[PROBLEM TO SOLVE] Filter the entries below, keeping every line that has the word "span".
Segment Start: EXTRACTED MATERIAL
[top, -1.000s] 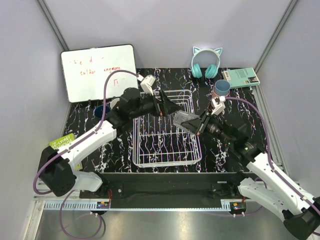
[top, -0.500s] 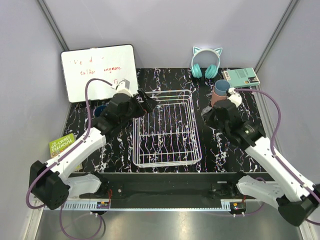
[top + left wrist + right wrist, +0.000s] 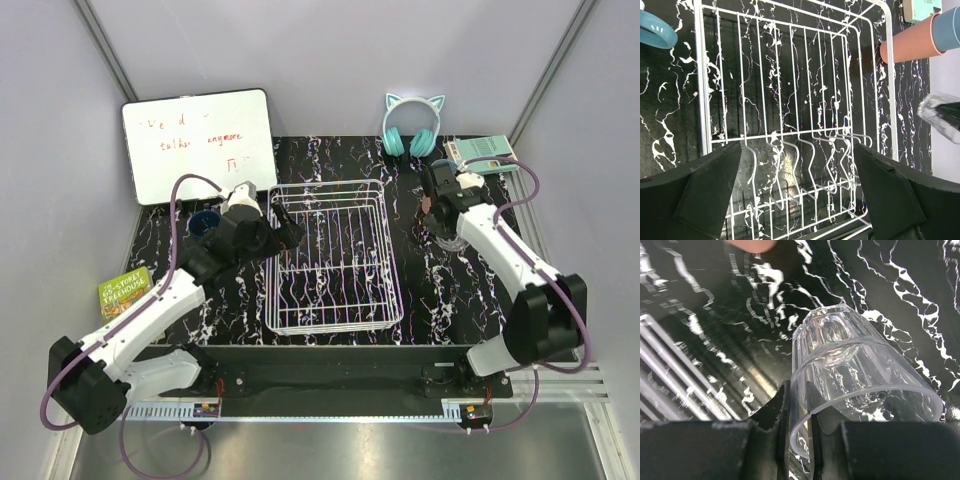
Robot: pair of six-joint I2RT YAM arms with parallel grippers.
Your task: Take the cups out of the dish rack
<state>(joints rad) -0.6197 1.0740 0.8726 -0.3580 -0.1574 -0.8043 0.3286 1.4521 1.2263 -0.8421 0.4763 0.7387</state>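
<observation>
The white wire dish rack (image 3: 330,255) (image 3: 790,100) stands mid-table with no cup in it. My left gripper (image 3: 285,235) (image 3: 800,192) hangs open over its left edge, nothing between the fingers. My right gripper (image 3: 443,222) (image 3: 800,395) is shut on the wall of the clear glass (image 3: 452,241) (image 3: 860,365), one finger inside and one outside, low over the table right of the rack. A salmon-pink tumbler (image 3: 907,45) with a light-blue one (image 3: 946,27) nested in it lies beyond the glass. A dark blue mug (image 3: 205,222) (image 3: 657,30) sits left of the rack.
A whiteboard (image 3: 197,143) leans at the back left. Teal cat-ear headphones (image 3: 411,125) and a teal book (image 3: 485,153) lie at the back right. A green book (image 3: 124,290) lies near the front left. Grey walls close in the sides.
My right arm carried the clear glass from over the rack's right side out to the table at the right. My left arm drew back from the rack's middle to its left edge.
</observation>
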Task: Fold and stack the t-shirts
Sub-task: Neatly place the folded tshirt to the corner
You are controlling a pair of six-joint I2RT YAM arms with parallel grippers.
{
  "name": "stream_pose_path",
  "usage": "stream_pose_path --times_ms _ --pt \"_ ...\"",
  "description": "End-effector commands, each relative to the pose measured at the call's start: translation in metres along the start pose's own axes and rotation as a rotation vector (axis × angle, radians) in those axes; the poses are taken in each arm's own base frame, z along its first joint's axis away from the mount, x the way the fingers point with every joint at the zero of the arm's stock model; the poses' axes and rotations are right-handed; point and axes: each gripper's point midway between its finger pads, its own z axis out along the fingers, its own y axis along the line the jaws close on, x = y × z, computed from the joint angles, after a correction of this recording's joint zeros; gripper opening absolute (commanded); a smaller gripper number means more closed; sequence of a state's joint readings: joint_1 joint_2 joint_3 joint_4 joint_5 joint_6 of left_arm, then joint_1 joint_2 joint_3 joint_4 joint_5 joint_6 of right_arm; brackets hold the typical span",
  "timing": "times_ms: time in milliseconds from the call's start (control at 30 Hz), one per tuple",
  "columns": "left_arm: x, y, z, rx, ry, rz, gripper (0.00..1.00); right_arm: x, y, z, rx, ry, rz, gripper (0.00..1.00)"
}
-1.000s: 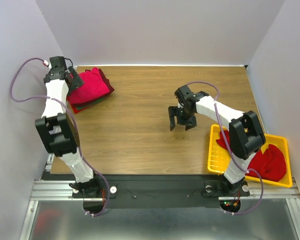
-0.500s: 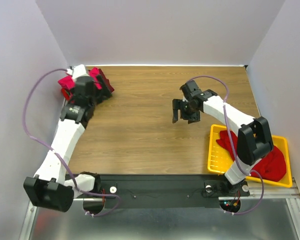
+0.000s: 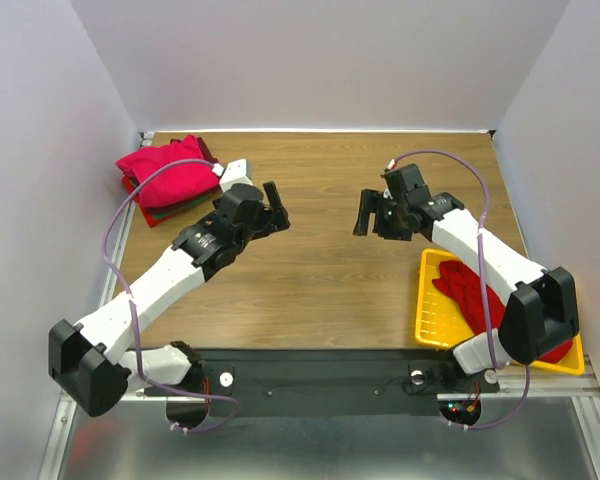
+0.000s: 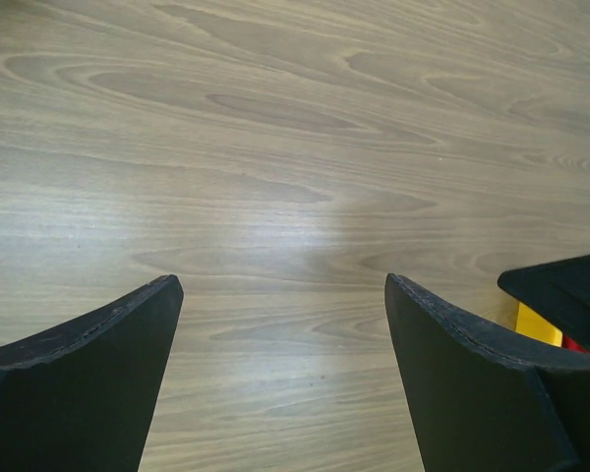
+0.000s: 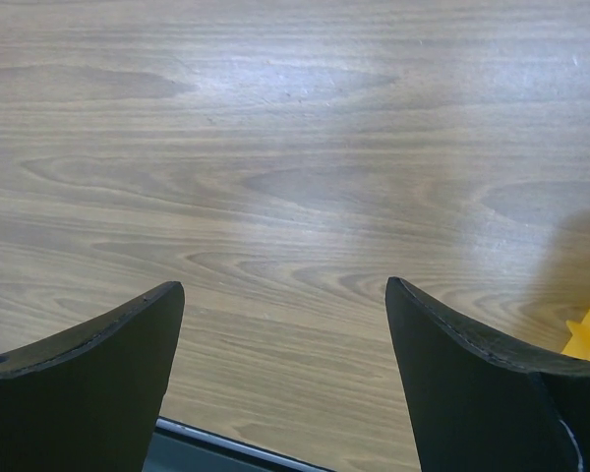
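Nearest the onlooker, at the right of the table's front edge, a yellow tray [image 3: 432, 322] held crumpled red shirts [image 3: 466, 288] heaped loosely against its wall. The right arm crossed over the heap, so how many shirts lay there could not be told, possibly two or more.

Further in, over the bare middle of the wooden table [image 3: 310, 270], both hands hung empty. The left gripper [image 3: 276, 208] reached in from the left with its jaws spread wide and nothing between them but wood grain. The right gripper [image 3: 375, 218] faced it from the other side, well apart, also fully parted and holding nothing.

At the far left corner sat the folded stack [image 3: 170, 172], bright red on top with darker and green edges showing beneath.

The cloth looked light, limp and quick to bunch. A shirt from the tray would likely sag and trail once lifted, so a firm pinch on a raised fold or a hem near the top of the heap seemed the surest hold. Two grips set apart along one edge would help to spread it flat.
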State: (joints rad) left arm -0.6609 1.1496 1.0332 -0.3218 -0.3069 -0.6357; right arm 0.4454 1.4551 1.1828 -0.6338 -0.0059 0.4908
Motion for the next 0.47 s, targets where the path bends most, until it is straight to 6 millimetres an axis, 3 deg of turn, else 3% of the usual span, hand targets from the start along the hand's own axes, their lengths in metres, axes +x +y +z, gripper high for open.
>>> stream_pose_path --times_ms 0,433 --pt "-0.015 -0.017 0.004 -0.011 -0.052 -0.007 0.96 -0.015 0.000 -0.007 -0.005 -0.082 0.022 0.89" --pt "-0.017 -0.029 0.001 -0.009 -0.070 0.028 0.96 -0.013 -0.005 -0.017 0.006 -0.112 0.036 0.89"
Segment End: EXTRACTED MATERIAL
[SOLUTION]
  "description": "End-effector commands, each relative to the pose measured at the call's start: translation in metres along the start pose's own axes and rotation as a rotation vector (axis × angle, radians) in those axes; the poses are taken in each arm's own base frame, z along its first joint's axis away from the mount, x the way the fingers point with every joint at the zero of the arm's stock model; the poses' axes and rotations are right-handed; point and axes: each gripper's point midway between its finger pads, its own z axis out along the fingers, its own y axis along the line the jaws close on, x = y × z, computed from the joint angles, after a correction of this recording's joint zeros; gripper opening absolute (commanded); a smaller gripper number means more closed; sequence of a state's joint readings: joint_1 joint_2 joint_3 joint_4 joint_5 joint_6 of left_arm, then joint_1 joint_2 joint_3 joint_4 joint_5 joint_6 of right_arm; brackets hold the typical span",
Motion for the next 0.47 s, targets where the path bends most, until it is straight to 6 millimetres an axis, 3 deg of turn, else 3% of the usual span, hand targets from the start along the hand's own axes, their lengths in metres, axes +x +y +z, gripper high for open.

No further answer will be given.